Unless of course it's the mother who is the nrp. In which case the father is a saint no matter what. And the mother could be paying way above and beyond, and shouldering half the care and she'll still be a heartless bitch who dumped her dc.

Casual sexism and the assumption you are less intelligent and less knowledgeable about supposedly complicated man stuff.

NoLoveofMine · 01/09/2017 10:23

There are lots of very important issues which have been mentioned on this thread but these from SylviaPoe were ones I came on to post:

Harassment and objectification by girls under 18 by adult males.

Male sexual violence. Male violence in general.

The casual day to day sexism Lurkedforever1 mentions also gets to me and I think "everyday sexism" is very important to challenge. In my opinion all instances of sexism and misogyny need to be opposed, no matter how big or small they may be perceived to be by some.

QuentinSummers · 01/09/2017 11:36

Things like this show how hard women still have it
www.bbc.co.uk/news/world-asia-india-41107982

YetAnotherSpartacus · 01/09/2017 14:21

Reproductive rights
Violence against women and girls (I include FGM in this).
The feminisation of poverty (and not just for mothers)
The gendered division of domestic labour (for those in partnerships with men)
Capacity to engage in decision making in the public and private spheres (as opposed to having men make decisions for us or in our name).

Underpinning all of these is the need to secure a biological definition of what is female.

PricklyBall · 01/09/2017 14:38

For me personally the biggest issues have been fighting against social pressure in order to get a career in STEM, and fighting for equal pay once I got there.

More generally, reproductive rights - free contraception and abortion - are near the top of my list.

A recognition that male sexual violence is not a plethora of individual, disconnected, random acts of nature (like being struck by a falling tree), but systemic and interconnected, and propped up by a society which victim blames women, puts women into the category of "sex objects to be used", while taking property crimes more seriously than crimes of violence against human beings.

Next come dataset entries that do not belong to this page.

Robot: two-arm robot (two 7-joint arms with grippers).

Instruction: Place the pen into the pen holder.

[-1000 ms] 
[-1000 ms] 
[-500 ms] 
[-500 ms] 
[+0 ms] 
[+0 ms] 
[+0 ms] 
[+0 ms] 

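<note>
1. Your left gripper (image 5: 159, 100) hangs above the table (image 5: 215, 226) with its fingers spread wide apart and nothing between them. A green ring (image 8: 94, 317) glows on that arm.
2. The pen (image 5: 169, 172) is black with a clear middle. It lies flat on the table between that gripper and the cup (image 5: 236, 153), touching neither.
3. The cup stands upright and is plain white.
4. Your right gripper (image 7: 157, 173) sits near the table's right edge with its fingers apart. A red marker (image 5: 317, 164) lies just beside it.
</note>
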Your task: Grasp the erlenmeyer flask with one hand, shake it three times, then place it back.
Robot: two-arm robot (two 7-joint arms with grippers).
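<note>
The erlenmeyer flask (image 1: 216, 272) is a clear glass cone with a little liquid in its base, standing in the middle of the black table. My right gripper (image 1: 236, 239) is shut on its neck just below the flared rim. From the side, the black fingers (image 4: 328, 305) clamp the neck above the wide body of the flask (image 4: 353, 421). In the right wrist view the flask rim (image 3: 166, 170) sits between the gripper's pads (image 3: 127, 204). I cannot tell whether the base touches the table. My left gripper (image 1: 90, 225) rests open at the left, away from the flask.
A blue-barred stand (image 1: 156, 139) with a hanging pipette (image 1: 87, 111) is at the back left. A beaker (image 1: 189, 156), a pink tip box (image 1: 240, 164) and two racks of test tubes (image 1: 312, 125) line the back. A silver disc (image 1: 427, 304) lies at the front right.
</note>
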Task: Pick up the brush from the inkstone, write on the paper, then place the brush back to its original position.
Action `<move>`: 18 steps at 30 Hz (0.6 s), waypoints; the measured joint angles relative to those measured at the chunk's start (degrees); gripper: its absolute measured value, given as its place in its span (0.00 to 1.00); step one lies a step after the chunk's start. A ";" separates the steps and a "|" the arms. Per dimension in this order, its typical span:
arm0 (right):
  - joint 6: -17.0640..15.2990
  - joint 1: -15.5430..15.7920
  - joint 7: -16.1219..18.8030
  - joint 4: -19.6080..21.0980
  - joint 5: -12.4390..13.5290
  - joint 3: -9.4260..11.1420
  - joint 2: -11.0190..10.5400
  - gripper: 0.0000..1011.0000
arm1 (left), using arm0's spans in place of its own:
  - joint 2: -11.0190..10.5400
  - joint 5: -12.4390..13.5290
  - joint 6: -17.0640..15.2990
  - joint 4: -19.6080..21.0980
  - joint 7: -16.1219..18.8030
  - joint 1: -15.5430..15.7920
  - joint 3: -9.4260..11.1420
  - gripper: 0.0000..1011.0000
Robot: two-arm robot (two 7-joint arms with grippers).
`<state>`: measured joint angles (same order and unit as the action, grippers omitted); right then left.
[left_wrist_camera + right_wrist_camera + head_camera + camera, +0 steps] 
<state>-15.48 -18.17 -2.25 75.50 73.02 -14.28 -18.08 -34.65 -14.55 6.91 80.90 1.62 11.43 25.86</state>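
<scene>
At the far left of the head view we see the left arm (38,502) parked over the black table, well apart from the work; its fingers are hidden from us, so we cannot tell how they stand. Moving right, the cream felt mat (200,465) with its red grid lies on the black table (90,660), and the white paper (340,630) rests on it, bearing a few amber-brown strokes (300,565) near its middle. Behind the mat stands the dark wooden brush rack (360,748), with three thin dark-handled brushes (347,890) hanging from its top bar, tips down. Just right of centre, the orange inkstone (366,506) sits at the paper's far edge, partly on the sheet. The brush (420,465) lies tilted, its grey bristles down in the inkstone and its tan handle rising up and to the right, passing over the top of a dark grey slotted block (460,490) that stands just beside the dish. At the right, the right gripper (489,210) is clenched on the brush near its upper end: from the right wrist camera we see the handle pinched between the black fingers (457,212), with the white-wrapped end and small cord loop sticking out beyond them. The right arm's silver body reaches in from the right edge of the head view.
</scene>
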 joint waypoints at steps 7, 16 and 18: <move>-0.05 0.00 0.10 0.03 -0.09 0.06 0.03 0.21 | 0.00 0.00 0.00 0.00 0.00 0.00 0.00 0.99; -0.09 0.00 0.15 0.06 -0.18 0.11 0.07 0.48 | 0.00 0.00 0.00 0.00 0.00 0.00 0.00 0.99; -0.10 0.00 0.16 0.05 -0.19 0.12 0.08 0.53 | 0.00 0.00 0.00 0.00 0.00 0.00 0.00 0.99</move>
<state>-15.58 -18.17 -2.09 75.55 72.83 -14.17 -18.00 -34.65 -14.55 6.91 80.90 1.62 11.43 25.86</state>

The way the workplace is set up to favour the 1950s model of man who can "owe his soul to the company store" and demonstrate loyalty by working every hour the flying spaghetti monster sends, while being propped up at home by his wife's unpaid labour - even though almost no-one lives this way any more.

BeyondLimitsAndWhatever · 01/09/2017 14:48
  • Gender roles (I'd include marriage/family expectations, wifework, the beauty industry, carer related poverty, casual sexism etc under this)
  • Healthcare (including misdiagnosis, poor drugs testing, "hypochondria", "hysterics" and reproductive health (inc abortion) in this)
  • Domestic abuse, rape convictions and male violence in general

Worldwide I'd say these issues are the same ones, just on a different scale and in a less insidious way

YetAnotherSpartacus · 01/09/2017 14:54

Worldwide I'd say these issues are the same ones, just on a different scale and in a less insidious way

Worldwide I'd add access to education as well does that make me a lib fem

BeyondLimitsAndWhatever · 01/09/2017 14:57

Agree, I think I'd include that under gender roles too though... as in "you cannot have an education as this is what your life will be"?